"What about their ignorance of lakshaNa," I asked. They were known to commit mistakes in the rAga. I have heard some of the pundits at the Academy say that the nagaswara vidwans set a lot of bad trends. They brought Suddha madhyamam into Shanmukhapriya and so on.
"LakshaNa!! Huh! If you can sing with the kind of lakshya they had, who cares for lakshaNa," he shouted.
I could not help agreeing with him. I started thinking aloud. Are we getting too caught up with the concept of lakshaNa? LakshaNa or grammar was essential to Carnatic music. We are proud of it in the context of world music. We pride ourselves in the fact that this music adheres more to grammar than any other system in the world. But where has this put us musicians? We are singing like robots, the same phrases, the same boundaries, the same music. Everyone sounds the same. All tODis sound the same. The timbre and texture of voices make them sound different. This is only at a very peripheral level.
I started singing bEgaDa. He just stopped me and sang a snatch. Wow! What music! He had sung a phrase that I would never have dared attempted. A flat madhyama on the way down. It was odd. But it was beautiful. Would I ever have the guts to sing like this? Could I stretch the laskhaNa of a rAga? Would this help in evolving the rAga? After all, did not bEgaDa evolve over time? Is bEgaDa today sung the same way as it has been illustrated in books that are a 100 years old? How do rAgAs evolve? Do they evolve at all? Do they change at all?

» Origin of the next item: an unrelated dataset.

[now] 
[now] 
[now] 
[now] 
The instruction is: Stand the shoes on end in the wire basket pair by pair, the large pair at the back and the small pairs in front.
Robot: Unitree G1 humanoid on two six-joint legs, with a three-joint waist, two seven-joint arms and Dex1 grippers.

"Have you heard this phrase before? It was a patent of the Keeranur Brothers."
I suddenly woke up with a start. The Palm III XE was lying on my stomach. I was actually sweating.
"Aarthi! Can you come here a minute?" I called my wife. I sang her that phrase I had just heard. She looked at me and said, "Very nice. Where did you hear it?"
I told her about my dream. The phone rang. It was violinist
R K Shriramkumar. Semmangudi Srinivasa Iyer had passed away 30 minutes ago.